▸ **Exercise**: Repeat only the lines below from the one containing "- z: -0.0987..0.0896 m" through the one containing "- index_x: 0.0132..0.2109", inclusive, exactly as written.

▸ **Supplied information**:
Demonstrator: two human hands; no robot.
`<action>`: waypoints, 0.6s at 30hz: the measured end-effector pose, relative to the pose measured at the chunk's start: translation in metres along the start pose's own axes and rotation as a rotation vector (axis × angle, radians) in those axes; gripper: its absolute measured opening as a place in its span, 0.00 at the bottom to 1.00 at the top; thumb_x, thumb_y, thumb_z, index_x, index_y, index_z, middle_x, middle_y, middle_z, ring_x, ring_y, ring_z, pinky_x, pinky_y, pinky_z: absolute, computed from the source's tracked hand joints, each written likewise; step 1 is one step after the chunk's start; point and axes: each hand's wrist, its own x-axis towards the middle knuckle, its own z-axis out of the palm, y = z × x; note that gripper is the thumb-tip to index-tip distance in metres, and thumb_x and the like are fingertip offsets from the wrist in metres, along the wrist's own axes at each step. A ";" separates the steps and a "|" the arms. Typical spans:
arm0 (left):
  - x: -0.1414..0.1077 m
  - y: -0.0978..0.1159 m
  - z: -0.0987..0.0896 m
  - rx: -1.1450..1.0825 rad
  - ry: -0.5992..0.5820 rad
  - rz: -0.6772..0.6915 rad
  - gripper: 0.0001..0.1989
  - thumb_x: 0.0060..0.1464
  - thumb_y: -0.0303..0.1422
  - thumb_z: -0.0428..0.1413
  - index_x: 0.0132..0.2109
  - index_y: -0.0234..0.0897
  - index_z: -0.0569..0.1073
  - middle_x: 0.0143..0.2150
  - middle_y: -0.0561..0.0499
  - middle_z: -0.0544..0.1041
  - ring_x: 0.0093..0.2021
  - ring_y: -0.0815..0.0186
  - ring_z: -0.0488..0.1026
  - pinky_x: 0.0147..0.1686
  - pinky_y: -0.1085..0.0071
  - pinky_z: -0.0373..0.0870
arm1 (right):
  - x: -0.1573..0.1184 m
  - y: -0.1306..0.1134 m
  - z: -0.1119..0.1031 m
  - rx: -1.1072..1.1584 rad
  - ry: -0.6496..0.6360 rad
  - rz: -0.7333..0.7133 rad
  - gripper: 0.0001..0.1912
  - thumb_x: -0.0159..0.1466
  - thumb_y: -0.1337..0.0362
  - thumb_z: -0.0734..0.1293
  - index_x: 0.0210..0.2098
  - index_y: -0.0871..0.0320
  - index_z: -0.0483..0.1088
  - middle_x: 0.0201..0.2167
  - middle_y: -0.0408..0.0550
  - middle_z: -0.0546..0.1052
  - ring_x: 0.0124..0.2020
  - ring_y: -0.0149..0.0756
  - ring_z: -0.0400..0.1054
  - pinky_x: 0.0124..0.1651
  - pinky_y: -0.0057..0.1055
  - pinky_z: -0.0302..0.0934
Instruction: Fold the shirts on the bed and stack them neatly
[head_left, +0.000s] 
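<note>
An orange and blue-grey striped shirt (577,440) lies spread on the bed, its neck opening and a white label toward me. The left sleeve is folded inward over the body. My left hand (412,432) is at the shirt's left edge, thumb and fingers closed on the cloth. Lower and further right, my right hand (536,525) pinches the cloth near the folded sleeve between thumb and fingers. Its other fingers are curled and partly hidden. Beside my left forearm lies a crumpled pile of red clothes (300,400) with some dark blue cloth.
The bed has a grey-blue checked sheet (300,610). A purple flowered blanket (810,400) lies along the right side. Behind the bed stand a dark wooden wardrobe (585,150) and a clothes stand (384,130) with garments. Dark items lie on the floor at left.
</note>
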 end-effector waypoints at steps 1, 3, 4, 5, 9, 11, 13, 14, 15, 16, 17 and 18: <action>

▸ **Answer for the task**:
  - z: -0.0987..0.0896 m
  - rx: -1.1450..1.0825 rad
  - ry: -0.5992..0.5820 rad
  - rz: -0.6772..0.6915 rad
  - gripper: 0.0001..0.1989
  - thumb_x: 0.0060..0.1464
  - thumb_y: -0.0303..0.1422
  - thumb_z: -0.0428..0.1413
  - index_x: 0.0132..0.2109

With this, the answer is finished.